For Zupančič, this Kantian position is not an aberration or fanaticism but a philosophically principled move that clears the ground for a Lacanian reading of the ethics of the Real. By showing that duty is formally incompatible with exceptions grounded in pathological (empirical, contingent) considerations — such as protecting a friend from a murderer — Kant effectively isolates the moral law as something that operates independently of any Good, any calculus of outcomes, or any appeal to the sympathetic particular case. This structural formalism is precisely what Lacan will later identify as the uncanny proximity between the categorical imperative and the death drive: the law commands unconditionally, indifferent to the wellbeing of the subject who obeys it.
Place in the corpus
This concept appears in alenka-zupancic-ethics-of-the-real-kant-and-lacan-2000 as a staging post in Zupančič's argument that Kant, far from being naïvely rationalist, anticipates the Lacanian ethics of the Real. Relative to the cross-referenced canonical concepts, Duty (Kantian) operates as a hinge.
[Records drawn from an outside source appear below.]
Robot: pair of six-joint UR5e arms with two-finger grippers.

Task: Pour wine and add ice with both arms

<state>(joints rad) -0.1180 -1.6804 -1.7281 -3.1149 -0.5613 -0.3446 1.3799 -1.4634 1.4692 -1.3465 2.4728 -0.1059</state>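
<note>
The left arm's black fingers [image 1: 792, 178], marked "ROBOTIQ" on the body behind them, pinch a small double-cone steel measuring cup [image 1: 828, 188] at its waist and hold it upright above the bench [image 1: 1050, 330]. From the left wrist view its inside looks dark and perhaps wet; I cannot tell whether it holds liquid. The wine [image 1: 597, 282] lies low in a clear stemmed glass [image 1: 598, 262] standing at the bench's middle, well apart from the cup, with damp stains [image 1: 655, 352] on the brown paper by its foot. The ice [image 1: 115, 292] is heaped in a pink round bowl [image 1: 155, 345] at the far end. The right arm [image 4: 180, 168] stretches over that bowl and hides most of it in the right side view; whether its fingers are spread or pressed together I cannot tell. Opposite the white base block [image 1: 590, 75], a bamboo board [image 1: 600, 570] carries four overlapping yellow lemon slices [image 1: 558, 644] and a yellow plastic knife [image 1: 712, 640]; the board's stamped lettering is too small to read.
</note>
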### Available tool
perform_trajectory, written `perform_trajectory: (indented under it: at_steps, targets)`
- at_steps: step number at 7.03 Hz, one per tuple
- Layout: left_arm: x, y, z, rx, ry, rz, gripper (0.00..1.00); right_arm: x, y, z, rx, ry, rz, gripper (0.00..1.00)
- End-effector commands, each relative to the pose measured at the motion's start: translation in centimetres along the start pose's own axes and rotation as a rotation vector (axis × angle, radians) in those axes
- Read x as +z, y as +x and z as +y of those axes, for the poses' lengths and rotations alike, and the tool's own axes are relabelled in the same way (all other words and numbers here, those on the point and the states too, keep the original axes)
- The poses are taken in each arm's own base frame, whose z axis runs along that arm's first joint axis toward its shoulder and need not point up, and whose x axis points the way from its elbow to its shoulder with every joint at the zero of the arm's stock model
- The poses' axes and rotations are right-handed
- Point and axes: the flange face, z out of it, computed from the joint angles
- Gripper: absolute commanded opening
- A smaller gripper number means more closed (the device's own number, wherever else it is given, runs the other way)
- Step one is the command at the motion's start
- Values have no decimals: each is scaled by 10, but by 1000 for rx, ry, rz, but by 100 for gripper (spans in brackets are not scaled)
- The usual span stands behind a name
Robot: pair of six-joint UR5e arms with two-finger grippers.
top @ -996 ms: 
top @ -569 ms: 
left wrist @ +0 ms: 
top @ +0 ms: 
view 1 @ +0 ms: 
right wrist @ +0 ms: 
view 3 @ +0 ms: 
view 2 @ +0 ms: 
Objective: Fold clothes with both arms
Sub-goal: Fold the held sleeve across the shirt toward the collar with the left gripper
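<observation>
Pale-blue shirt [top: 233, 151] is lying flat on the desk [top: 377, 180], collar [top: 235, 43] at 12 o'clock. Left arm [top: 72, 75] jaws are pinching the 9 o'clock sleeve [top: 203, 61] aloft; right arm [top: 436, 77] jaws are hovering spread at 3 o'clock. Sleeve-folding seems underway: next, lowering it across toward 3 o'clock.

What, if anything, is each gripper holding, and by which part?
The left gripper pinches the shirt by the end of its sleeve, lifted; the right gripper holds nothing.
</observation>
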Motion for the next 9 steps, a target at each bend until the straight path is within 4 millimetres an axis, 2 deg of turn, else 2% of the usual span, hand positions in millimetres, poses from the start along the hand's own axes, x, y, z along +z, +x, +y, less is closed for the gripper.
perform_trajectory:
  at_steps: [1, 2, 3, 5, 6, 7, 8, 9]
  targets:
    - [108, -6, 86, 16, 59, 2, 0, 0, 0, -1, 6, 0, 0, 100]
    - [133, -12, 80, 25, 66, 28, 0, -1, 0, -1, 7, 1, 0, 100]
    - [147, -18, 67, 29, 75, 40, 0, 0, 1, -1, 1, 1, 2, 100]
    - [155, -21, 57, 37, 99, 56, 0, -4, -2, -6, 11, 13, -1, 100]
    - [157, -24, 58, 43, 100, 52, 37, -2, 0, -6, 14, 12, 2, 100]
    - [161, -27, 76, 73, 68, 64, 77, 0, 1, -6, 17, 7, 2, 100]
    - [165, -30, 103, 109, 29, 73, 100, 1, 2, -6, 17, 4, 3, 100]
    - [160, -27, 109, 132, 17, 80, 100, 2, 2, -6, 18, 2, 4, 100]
It is an extension and specification of the Ethics of Psychoanalysis: just as the analytic ethics in Seminar VII credits Kant with discovering the formal, non-pathological dimension of the moral law (the categorical imperative as "desire in its pure state"), Zupančič's reconstruction of Kantian Duty shows concretely — via the lying debate — how that formal absolutism functions and why it cannot be softened by Particularism (appeal to the friend's particular danger) without self-destruction. The concept also intersects directly with Universality and Truth: the duty of truthfulness is the very act through which the universal form of law is instantiated and preserved; to make Truth conditional is to make Universality conditional, which undoes both.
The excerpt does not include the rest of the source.